Tiny calcium-based hydroxyapatite, commonly found in bones and teeth, could explain the origin of drusen, according to a new study published in Proceedings of the National Academy of Sciences . This not only offers a possible explanation for how age-related macular degeneration develops, but also opens up new ways to diagnose and treat the disease, the researchers say.

Thousands of hydroxyapatite spheres (in magenta), each just a few microns across, are found in large drusen deposits within the eye. Photo: Imre Lengyel, PhD

Through postmortem examination of 30 eyes from donors between 43 and 96 years old, the researchers used fluorescent dyes to identify the tiny spheres, each just a few microns across. The researchers believe that these calcium-based spheres attract proteins and fats to their surface, which build up over years to form drusen. 

“We found these miniscule hollow spheres inside all of the eyes and all the deposits that we examined, from donors with and without AMD,” explains study leader Imre Lengyel, PhD, senior research fellow at University College of London’s Institute of Ophthalmology. “Eyes with more of these spheres contained more drusen. The spheres appear long before drusen become visible on clinical examination.” 

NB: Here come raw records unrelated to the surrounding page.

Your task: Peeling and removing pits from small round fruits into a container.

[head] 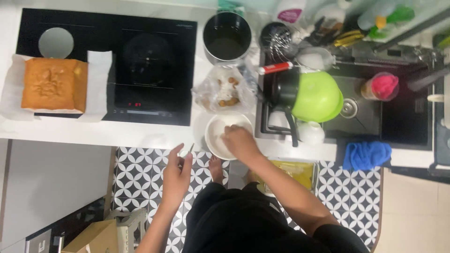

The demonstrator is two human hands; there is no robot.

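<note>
1. Over the counter's (140, 136) front edge, a white bowl (224, 136) is seen, its rim partly overhanging the floor side.
2. Right hand (240, 143) is laid over the bowl's near rim, fingers curled down into it; whether anything is gripped cannot be told.
3. Left hand (177, 173) is held off the counter, above the patterned floor (140, 164), pinched shut on a thin stick (187, 150) that points up toward the edge.
4. Just behind the bowl a clear bag (225, 91) of small brown pieces is lying open; a dark pot (227, 36) stands behind that.
5. Judged for the work in the bowl: the rim is best kept steadied by the right hand and the bowl pushed a little inward, since it sits at the very edge.
6. Room: to the left, bare counter lies between the bowl and the black hob (112, 65); a cake (54, 84) on paper is well apart at far left.
7. To the right, room is tight: a sink (403, 117) crowded with a green bowl (318, 96) and a dark pan lies just beside the bowl.
8. A blue cloth (366, 154) is draped over the front edge, near the sink.
</note>
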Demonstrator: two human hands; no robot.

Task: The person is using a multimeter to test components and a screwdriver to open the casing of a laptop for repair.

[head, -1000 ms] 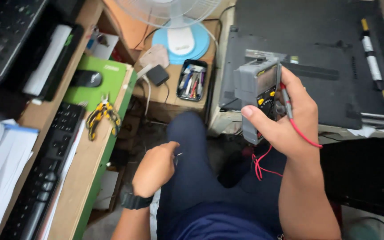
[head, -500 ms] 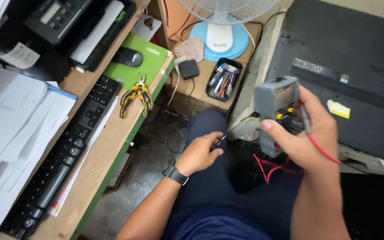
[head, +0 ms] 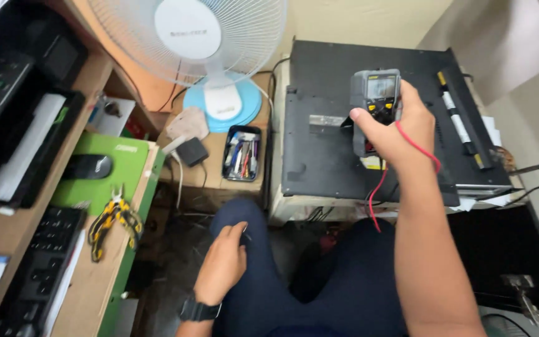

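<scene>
My right hand (head: 400, 128) holds a grey multimeter (head: 374, 93) upright over a black flat equipment case (head: 319, 125), thumb on its front. A red test lead (head: 407, 156) runs from the meter across my wrist and hangs down toward my lap. My left hand (head: 223, 262), with a black watch on the wrist, rests on my left knee, fingers curled around a small dark tip that looks like a probe.
A white and blue desk fan (head: 210, 56) stands at the back. A black tray of pens (head: 241, 153), a black adapter (head: 191, 151), yellow-handled pliers (head: 113, 218), a mouse on a green pad (head: 92, 167) and a keyboard (head: 38, 268) lie on the desk at left.
My right hand has lifted the multimeter up and away over the black case. My left hand has dropped back onto my knee. The view has tilted toward the fan.
</scene>
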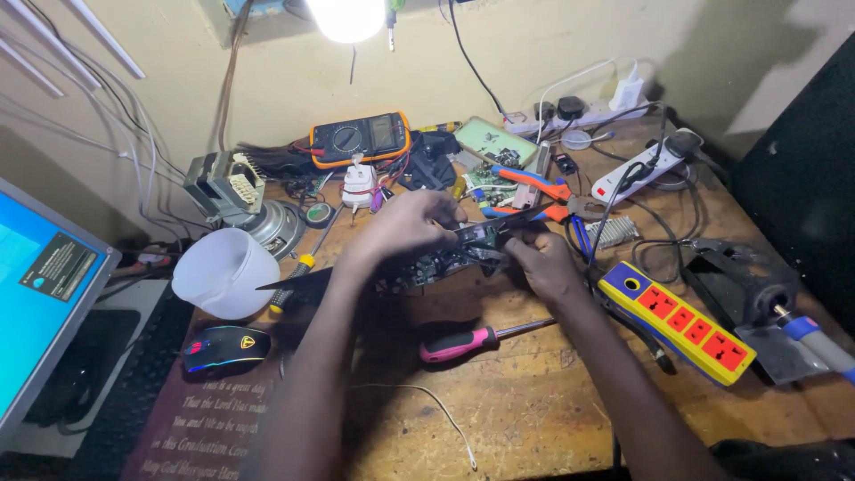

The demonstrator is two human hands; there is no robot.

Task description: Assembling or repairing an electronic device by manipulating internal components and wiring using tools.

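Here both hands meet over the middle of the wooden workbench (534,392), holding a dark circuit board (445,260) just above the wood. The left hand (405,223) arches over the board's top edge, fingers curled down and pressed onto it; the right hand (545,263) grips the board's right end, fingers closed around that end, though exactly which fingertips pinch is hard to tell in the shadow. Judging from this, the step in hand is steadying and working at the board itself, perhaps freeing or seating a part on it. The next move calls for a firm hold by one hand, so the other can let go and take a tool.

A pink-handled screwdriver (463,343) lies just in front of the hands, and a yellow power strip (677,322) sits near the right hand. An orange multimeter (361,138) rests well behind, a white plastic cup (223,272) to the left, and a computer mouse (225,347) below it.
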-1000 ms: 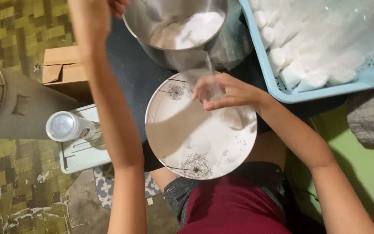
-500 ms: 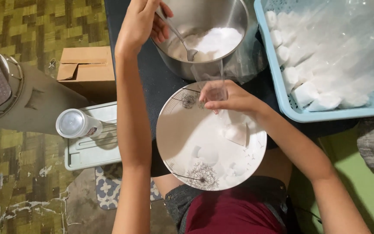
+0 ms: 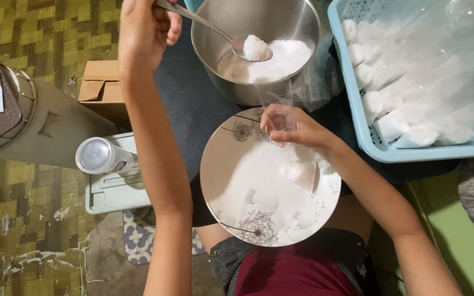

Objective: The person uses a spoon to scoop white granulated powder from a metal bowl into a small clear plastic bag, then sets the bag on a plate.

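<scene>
While carrying the heaped spoon (image 3: 248,46), pinched in the left hand (image 3: 146,27), from over the steel pot (image 3: 256,49), keeping it level and tipping slowly into the clear plastic bag (image 3: 278,104) clamped in the right hand (image 3: 294,129) above the plate (image 3: 237,181).

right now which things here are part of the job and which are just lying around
In use: left hand holding spoon of white powder; steel pot; right hand holding clear bag; white plate; blue basket of filled bags.
Lying about: cardboard box; capped bottle.
</scene>
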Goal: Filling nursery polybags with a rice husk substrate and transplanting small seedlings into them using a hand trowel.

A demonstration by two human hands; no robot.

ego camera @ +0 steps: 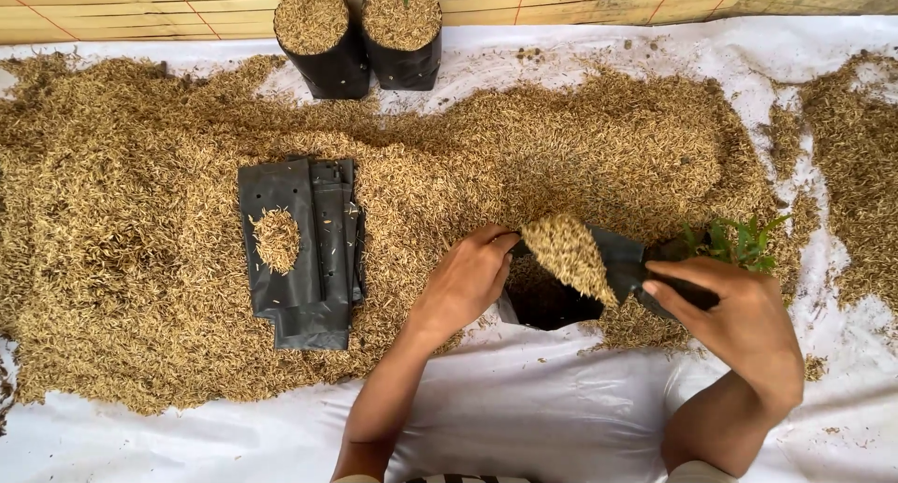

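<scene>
matt black plastic bag point(613, 259), rough husks point(140, 259)

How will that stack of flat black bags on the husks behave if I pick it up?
The stack of bags is probably floppy: it looks like thin plastic film, lying flat with creased edges. Likely light for its size, being empty. The small heap of husks on top would probably spill off once it tilts, and the smooth sheets may slide apart.

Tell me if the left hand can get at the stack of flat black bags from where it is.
Probably yes: the stack of flat black bags lies just beside the left hand, only loose husks between, but that hand is holding the black bag.
</scene>
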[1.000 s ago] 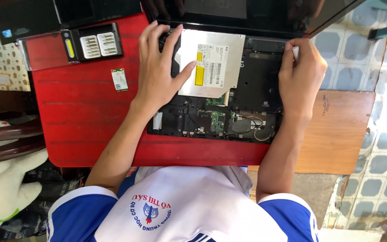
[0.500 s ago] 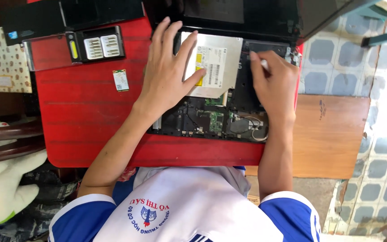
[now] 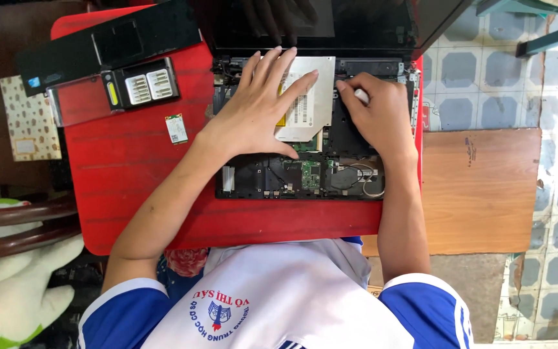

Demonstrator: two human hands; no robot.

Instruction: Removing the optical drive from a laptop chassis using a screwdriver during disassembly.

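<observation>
My left hand [image 3: 253, 113] lies flat and spread on the silver optical drive [image 3: 305, 97], fingers apart and pressing rather than clamped on anything; the drive sits in the upper middle of the opened laptop base [image 3: 305, 174], on the red counter [image 3: 130, 161]. My right hand [image 3: 379, 116] is curled just beside the drive's right edge, fingertips together over a small white thing I cannot make out, so I cannot tell whether that grip is closed on it. I judge the drive to be light but stiff: a thin, flat metal box with a smooth, slightly slippery lid and a paper label, best held by its long edges and not squeezed across the top, which could dent. Below it the green circuit board [image 3: 310, 173] and thin looping wires [image 3: 366, 181] look fragile, so I would keep my fingers off them. The base is matt black plastic, ribbed and full of small recesses. On the counter to the left lie a long black panel [image 3: 104, 45], a dark screwdriver-bit case [image 3: 140, 84] with rows of pale metal bits, and a small green card [image 3: 176, 128]. The counter is glossy, hard and faintly scuffed.
</observation>
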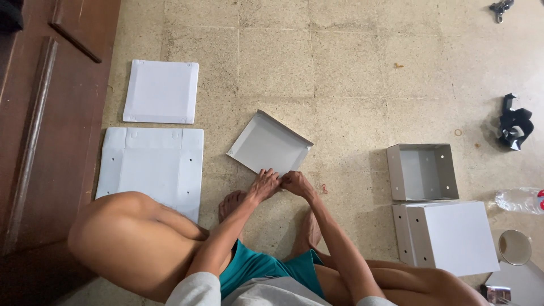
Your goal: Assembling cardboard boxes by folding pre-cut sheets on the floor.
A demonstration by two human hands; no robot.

Whether these spheres are a cause or a symptom of AMD is still unclear, but their diagnostic value is significant, the researchers say. As drusen are hallmarks of AMD, strategies to prevent buildup could potentially stop AMD from developing altogether.

“The dyes that we used should be compatible with existing diagnostic machines,” Dr. Lengyel says. “If we could develop a safe way of getting these dyes into the eye, we could advance AMD diagnoses by a decade or more and could follow early progression more precisely.”

The researchers also found that some of the spheres were coated with amyloid beta, which is linked to Alzheimer’s disease. If a technique were developed to identify these spheres for AMD diagnosis, they predict it could also aid early diagnosis of Alzheimer’s. 

Thompson RB, Reffatto V, Bundy JG, et al. Identification of hydroxyapatite spherules provides new insight into subretinal pigment epithelial deposit formation in the aging eye. Proc Natl Acad Sci USA. 2015 Jan 20. [Epub ahead of print.]